I should mention a few caveats about annotations: 1) you have limited formatting options and without doing some binary coding, you cannot change the background color nor change the font on individual words 2) Word wrapping works (it did not in previous editions) 3) No borders can be added (see workaround below) 4) the only way to adjust the available / changeable font properties is by right mouse clicking on the annotation and selecting Set Text Annotation Font as displayed in the second screen print below.
In the above example I set the Font color to green to catch the reader's attention. In addition to adding a whole package annotation, you can also add annotations to a sequence container or group. The process is exactly the same as adding a package annotation and is displayed below. Unfortunately, annotations cannot be added to individual tasks (although a work around can be used which will be described below), but they can be added to data flows screens and to groups within the data flows tab.

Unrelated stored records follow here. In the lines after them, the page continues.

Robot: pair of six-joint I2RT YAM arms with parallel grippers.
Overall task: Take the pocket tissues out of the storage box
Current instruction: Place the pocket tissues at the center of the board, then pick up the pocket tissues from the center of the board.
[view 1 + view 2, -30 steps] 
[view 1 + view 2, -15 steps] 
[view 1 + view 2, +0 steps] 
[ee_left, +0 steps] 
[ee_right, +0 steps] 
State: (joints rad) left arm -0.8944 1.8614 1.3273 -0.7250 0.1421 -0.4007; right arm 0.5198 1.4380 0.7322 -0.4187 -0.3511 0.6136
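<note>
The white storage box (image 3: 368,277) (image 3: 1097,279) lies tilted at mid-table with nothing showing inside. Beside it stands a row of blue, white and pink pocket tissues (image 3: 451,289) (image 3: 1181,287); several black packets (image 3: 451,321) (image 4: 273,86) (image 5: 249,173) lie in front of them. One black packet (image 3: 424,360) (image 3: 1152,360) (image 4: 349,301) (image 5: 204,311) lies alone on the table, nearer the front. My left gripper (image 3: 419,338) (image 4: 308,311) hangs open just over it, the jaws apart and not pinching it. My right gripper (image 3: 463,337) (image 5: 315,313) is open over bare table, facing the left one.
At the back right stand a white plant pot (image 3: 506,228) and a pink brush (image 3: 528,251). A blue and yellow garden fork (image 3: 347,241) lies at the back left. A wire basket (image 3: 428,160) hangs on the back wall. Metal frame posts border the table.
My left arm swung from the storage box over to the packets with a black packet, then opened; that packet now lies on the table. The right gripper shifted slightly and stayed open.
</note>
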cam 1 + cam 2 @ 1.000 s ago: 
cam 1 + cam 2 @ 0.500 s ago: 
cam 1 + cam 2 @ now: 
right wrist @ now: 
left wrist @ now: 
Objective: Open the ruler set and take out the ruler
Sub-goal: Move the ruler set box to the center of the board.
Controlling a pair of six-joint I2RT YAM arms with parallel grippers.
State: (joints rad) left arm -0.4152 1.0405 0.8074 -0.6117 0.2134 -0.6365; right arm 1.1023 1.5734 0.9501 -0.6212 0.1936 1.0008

I mentioned earlier that a workaround exists to add a border around a package annotation. It is simple as making the annotation text box part of a group. Once you make it part of a group, the group encircles the annotation within its area and encloses the package within a border. In the below example, two annotations were added; one for package notes and one for the change log. Each of the annotations were put into its own group, and then the two "annotation groups" were put into a third group which contains all the package details. You could use this same method to add a single task to a group, and then add an annotation to that group; this method gives you the ability to annotate a single task.
Annotations add an easy and nice looking method of providing details about your package. Without these annotations, the package reader (often a trouble shooter) is left just guessing about the package's functions and processes.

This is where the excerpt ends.